(TASK STATEMENT) You are to retype all of the data exactly as it appears.

(DATASET EXCERPT)
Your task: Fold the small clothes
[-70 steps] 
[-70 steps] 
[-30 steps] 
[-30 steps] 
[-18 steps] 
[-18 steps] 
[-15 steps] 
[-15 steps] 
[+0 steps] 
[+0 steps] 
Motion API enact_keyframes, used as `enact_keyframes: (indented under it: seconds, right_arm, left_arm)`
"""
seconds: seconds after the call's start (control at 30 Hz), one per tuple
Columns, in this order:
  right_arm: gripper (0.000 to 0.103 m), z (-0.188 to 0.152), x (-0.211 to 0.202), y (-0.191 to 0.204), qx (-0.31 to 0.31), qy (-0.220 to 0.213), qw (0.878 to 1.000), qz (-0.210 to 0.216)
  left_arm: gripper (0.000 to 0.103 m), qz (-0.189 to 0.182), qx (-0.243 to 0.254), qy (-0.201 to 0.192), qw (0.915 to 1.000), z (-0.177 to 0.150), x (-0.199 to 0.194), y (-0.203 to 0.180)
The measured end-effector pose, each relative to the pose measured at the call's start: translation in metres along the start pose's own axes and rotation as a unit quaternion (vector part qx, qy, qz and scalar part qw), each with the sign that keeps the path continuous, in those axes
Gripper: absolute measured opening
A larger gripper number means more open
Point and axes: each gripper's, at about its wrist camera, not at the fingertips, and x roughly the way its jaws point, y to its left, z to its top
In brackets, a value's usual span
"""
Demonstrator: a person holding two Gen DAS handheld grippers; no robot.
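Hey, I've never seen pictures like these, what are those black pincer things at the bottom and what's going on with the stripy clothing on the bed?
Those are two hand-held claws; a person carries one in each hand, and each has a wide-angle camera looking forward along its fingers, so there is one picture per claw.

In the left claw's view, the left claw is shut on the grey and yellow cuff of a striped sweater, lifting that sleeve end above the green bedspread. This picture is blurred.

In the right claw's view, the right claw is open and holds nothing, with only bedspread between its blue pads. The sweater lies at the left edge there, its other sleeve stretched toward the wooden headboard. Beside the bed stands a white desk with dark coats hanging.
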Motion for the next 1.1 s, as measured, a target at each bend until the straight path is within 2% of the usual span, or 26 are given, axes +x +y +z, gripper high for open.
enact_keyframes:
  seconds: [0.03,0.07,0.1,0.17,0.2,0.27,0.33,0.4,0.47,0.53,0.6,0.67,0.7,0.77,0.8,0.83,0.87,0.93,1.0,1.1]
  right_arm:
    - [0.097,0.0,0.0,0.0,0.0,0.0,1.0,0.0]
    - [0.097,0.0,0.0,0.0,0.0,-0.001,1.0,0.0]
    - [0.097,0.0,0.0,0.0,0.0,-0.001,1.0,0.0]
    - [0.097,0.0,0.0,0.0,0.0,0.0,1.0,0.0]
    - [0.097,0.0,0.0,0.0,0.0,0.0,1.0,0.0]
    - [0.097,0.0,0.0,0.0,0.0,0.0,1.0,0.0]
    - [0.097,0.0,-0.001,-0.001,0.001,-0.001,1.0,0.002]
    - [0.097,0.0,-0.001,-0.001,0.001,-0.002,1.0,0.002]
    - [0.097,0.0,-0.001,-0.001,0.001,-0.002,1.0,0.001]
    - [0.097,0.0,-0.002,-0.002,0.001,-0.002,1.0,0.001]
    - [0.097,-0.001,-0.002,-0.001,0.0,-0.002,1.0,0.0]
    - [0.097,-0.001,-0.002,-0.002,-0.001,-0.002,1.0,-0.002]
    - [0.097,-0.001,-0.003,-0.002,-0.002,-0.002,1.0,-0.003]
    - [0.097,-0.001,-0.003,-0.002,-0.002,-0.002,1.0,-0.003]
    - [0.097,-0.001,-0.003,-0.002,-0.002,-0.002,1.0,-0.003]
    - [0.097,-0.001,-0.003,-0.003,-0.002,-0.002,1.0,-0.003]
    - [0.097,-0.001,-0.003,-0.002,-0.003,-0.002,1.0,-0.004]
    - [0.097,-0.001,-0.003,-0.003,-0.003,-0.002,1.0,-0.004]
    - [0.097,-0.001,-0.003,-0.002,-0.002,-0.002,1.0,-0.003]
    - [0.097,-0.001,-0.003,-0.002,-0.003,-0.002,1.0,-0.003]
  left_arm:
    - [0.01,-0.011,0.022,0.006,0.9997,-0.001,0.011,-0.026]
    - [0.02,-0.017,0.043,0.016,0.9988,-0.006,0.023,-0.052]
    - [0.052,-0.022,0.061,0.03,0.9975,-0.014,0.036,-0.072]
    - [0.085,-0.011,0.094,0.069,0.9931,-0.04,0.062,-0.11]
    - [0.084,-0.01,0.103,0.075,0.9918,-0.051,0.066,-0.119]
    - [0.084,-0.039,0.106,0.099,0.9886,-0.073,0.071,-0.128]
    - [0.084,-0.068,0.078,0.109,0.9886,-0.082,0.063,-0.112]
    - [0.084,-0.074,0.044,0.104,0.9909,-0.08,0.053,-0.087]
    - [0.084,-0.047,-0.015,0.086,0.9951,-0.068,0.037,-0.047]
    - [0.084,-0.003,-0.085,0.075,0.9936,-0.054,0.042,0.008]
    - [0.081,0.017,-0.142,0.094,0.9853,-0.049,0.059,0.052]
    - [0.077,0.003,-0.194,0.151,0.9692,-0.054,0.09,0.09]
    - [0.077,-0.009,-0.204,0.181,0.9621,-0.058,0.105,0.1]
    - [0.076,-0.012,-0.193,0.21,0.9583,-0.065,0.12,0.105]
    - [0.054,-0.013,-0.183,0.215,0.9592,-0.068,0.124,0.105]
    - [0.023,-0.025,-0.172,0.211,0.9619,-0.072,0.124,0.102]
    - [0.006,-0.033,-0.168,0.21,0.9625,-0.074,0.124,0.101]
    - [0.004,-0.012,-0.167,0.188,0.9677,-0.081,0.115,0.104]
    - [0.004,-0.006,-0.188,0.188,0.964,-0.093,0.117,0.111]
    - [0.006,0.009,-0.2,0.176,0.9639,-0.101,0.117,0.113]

(WRITTEN ANSWER)
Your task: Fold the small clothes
[-70 steps] 
[-70 steps] 
[-30 steps] 
[-30 steps] 
[-18 steps] 
[-18 steps] 
[-15 steps] 
[-15 steps] 
[+0 steps] 
[+0 steps] 
Motion API enact_keyframes, used as `enact_keyframes: (indented under it: seconds, right_arm, left_arm)`
"""
seconds: seconds after the call's start (control at 30 Hz), one per tuple
Columns, in this order:
  right_arm: gripper (0.000 to 0.103 m), z (-0.188 to 0.152), x (-0.211 to 0.202), y (-0.191 to 0.204), qx (-0.31 to 0.31), qy (-0.220 to 0.213), qw (0.878 to 1.000), qz (-0.210 to 0.216)
  left_arm: gripper (0.000 to 0.103 m), qz (-0.189 to 0.182), qx (-0.243 to 0.254), qy (-0.201 to 0.192), qw (0.915 to 1.000), z (-0.177 to 0.150), x (-0.199 to 0.194), y (-0.203 to 0.180)
The measured end-effector pose, each relative to the pose measured at the call's start: translation in metres along the start pose's own axes and rotation as a unit quaternion (vector part qx, qy, qz and scalar part qw), each with the sign that keeps the path continuous, in those axes
Gripper: absolute measured opening
A larger gripper number means more open
Point and axes: each gripper's, at about its wrist camera, not at the fingertips, and x roughly the way its jaws point, y to its left, z to its top
In brackets, a value's usual span
"""
Demonstrator: a person holding two Gen DAS handheld grippers; no robot.
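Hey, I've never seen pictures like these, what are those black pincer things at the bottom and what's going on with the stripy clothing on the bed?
Those are two hand-held claws; a person carries one in each hand, and each has a wide-angle camera looking forward along its fingers, so there is one picture per claw.

In the left claw's view, the left claw is shut on the grey and yellow cuff of a striped sweater, lifting that sleeve end above the green bedspread. This picture is blurred.

In the right claw's view, the right claw is open and holds nothing, with only bedspread between its blue pads. The sweater lies at the left edge there, its other sleeve stretched toward the wooden headboard. Beside the bed stands a white desk with dark coats hanging.
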Motion for the next 1.1 s, as measured, a target at each bend until the straight path is within 2% of the usual span, or 26 are given, axes +x +y +z, gripper high for open.
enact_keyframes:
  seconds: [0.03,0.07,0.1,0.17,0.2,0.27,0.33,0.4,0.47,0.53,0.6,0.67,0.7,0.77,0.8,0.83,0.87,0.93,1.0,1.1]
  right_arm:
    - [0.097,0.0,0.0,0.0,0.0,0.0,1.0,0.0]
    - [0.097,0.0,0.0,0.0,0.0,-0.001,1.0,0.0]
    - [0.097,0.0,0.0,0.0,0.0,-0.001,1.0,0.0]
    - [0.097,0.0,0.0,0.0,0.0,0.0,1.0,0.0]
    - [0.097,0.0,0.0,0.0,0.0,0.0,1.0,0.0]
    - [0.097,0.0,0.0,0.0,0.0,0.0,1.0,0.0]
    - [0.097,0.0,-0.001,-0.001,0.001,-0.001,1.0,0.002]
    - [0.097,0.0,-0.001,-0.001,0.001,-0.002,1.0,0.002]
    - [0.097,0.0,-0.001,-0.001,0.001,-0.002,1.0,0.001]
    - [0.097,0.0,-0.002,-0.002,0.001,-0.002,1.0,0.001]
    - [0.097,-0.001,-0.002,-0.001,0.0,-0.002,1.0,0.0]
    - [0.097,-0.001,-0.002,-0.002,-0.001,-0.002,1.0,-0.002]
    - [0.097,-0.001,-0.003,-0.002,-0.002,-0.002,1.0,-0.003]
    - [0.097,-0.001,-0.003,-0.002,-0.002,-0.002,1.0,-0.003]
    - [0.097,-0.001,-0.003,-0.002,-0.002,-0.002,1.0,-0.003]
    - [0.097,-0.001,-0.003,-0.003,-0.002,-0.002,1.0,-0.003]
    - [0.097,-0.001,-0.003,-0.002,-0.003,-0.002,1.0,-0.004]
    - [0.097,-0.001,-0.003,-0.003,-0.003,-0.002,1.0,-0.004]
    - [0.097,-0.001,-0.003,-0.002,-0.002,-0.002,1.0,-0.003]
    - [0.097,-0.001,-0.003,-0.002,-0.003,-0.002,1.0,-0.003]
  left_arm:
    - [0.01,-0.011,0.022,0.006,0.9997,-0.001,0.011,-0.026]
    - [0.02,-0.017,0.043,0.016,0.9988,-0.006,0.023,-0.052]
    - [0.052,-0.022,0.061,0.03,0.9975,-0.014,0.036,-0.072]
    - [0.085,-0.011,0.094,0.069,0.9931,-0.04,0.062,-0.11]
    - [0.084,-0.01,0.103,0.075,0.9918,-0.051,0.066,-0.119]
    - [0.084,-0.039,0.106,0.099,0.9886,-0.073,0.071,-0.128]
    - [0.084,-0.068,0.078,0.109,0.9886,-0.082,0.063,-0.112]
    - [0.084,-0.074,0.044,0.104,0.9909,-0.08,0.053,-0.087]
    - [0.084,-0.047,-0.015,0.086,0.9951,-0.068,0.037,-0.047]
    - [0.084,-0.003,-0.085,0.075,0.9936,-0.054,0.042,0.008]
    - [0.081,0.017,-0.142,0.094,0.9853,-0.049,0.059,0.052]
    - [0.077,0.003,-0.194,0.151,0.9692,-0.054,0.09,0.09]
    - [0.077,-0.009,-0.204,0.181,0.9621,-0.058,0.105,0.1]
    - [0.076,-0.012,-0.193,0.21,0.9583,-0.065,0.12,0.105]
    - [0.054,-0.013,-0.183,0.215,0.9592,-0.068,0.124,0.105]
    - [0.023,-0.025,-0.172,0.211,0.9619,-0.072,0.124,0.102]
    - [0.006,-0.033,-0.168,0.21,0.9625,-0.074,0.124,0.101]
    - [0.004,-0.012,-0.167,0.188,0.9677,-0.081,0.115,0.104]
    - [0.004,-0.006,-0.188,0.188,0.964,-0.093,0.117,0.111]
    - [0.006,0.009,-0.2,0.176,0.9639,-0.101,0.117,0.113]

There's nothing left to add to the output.